**Directions for this task:**
Starting at the line that contains "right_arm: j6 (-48" and ending at the line that contains "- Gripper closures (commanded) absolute", the lines below are to be given again exactly, with nothing added.

**Stored entries:**
╔══

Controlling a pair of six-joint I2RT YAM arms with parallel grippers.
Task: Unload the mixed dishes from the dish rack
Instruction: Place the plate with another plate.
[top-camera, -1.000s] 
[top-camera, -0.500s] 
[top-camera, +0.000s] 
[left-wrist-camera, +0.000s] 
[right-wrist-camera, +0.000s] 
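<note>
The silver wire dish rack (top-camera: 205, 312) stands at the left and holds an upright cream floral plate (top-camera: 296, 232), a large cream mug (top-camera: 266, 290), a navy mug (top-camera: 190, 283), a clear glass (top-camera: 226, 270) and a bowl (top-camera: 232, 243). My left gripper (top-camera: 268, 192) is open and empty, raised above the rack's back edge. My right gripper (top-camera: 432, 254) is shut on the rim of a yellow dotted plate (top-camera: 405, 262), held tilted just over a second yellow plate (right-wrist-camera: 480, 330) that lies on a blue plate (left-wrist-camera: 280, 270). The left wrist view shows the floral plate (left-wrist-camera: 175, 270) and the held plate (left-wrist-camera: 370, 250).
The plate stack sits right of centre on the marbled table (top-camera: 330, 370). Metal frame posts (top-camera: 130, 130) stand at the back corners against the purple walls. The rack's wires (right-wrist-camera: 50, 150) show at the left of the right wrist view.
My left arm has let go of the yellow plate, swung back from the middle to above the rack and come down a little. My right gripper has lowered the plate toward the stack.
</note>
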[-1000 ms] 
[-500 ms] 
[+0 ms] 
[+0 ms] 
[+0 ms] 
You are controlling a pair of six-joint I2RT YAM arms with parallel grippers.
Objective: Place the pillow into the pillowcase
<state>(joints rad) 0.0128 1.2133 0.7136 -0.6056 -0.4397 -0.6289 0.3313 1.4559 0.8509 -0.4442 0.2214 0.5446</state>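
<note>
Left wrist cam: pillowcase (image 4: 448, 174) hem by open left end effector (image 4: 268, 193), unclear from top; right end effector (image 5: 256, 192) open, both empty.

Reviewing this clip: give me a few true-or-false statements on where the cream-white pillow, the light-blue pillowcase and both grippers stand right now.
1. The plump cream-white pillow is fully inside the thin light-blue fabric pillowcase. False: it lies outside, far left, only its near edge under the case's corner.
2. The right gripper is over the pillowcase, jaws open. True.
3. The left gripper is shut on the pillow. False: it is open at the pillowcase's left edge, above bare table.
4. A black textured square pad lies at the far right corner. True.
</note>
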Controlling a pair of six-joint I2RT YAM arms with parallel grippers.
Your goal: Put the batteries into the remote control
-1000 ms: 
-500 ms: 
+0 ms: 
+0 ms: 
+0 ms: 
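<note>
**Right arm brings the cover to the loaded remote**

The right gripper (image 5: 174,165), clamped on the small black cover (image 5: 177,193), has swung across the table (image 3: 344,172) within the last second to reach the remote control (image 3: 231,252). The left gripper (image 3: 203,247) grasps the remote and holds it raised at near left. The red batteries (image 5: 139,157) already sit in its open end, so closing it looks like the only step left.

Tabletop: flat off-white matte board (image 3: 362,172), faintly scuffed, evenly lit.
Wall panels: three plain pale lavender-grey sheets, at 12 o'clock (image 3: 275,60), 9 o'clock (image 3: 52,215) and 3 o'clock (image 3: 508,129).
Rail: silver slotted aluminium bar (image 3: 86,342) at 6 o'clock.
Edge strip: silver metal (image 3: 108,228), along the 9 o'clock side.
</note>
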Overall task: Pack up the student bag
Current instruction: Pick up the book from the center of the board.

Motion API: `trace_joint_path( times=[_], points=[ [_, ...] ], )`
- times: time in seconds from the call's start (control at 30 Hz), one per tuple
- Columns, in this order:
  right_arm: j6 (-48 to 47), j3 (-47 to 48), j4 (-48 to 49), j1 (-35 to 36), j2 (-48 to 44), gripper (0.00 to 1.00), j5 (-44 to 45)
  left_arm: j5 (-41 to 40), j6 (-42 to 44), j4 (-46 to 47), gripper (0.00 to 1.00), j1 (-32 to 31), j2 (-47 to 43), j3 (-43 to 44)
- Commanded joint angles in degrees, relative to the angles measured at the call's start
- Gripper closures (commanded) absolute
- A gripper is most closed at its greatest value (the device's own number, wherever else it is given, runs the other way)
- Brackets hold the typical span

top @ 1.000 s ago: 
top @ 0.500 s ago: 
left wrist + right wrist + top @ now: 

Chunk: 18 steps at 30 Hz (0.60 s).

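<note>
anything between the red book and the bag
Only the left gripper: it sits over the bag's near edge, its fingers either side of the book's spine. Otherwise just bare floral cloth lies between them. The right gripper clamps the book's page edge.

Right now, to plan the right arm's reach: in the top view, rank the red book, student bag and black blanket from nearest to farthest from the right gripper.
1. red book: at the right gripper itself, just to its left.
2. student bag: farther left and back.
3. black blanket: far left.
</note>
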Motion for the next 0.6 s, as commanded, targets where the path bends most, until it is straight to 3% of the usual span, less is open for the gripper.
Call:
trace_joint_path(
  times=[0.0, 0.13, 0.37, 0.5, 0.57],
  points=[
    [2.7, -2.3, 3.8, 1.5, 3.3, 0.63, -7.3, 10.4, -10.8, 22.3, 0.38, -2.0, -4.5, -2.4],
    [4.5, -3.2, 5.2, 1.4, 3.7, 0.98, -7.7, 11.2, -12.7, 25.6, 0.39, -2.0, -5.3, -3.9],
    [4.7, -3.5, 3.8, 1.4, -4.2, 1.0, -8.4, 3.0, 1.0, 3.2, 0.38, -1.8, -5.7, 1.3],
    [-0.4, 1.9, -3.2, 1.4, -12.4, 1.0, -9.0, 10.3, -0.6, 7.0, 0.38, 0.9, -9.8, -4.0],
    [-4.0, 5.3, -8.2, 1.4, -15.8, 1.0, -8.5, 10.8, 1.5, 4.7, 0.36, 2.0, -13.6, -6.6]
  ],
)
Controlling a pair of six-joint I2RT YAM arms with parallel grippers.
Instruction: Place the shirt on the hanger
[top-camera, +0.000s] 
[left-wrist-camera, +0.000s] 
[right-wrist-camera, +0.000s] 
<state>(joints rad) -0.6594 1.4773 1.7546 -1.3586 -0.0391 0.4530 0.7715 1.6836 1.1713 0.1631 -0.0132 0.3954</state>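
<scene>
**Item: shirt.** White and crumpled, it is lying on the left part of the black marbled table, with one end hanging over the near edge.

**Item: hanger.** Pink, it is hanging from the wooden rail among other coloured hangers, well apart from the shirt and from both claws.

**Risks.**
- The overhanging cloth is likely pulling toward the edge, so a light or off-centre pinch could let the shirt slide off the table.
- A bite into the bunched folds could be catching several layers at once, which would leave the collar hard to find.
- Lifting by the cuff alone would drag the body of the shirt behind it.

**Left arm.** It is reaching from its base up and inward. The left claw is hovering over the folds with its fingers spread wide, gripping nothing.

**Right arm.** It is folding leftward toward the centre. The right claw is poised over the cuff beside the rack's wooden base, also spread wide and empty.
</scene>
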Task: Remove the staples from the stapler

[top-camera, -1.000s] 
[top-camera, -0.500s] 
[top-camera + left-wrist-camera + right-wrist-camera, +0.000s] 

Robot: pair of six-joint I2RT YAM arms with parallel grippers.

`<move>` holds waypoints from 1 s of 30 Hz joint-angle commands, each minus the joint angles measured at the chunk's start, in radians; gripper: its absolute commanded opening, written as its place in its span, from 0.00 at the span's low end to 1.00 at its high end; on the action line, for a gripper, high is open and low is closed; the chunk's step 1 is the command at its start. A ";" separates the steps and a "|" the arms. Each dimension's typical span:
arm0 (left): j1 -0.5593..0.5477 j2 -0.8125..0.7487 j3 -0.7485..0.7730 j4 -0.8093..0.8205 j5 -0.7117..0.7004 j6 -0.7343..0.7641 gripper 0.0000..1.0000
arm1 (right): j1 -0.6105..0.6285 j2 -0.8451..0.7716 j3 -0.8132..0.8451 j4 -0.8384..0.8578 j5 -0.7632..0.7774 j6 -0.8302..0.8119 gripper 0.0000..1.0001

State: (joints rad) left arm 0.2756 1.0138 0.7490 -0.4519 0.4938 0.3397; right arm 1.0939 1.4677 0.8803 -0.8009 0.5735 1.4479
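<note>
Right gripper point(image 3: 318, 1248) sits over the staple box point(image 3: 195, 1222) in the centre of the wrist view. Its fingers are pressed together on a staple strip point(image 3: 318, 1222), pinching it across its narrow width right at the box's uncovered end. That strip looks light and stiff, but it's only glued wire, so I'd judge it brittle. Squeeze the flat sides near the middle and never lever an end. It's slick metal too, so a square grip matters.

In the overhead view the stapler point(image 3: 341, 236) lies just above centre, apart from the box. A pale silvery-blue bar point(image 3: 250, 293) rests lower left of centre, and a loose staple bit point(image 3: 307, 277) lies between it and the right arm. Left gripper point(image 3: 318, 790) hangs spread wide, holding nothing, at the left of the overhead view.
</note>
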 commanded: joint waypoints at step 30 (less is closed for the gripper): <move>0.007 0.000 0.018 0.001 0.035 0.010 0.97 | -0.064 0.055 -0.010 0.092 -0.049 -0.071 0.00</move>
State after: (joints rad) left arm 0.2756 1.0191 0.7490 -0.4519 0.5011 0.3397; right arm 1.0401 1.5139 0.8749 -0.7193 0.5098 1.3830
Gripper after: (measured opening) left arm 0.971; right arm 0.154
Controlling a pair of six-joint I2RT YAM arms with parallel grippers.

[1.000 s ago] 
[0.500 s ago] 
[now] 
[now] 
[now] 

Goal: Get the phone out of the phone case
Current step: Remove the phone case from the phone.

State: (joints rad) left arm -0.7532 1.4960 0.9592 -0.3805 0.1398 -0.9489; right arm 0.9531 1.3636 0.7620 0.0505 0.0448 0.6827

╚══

**Your response:**
  right_arm: j6 (-48 to 47), j3 (-47 to 48), j4 (-48 to 49), j1 (-35 to 36), j2 (-48 to 44), gripper (0.00 to 1.00), j5 (-44 to 45)
  left_arm: j5 (-41 to 40), j6 (-42 to 44), j4 (-46 to 47), gripper (0.00 to 1.00), j1 (-32 to 31), j2 (-47 to 43), j3 (-43 to 44)
- Commanded joint angles in degrees, relative to the angles measured at the call's start
- Gripper closures (commanded) absolute

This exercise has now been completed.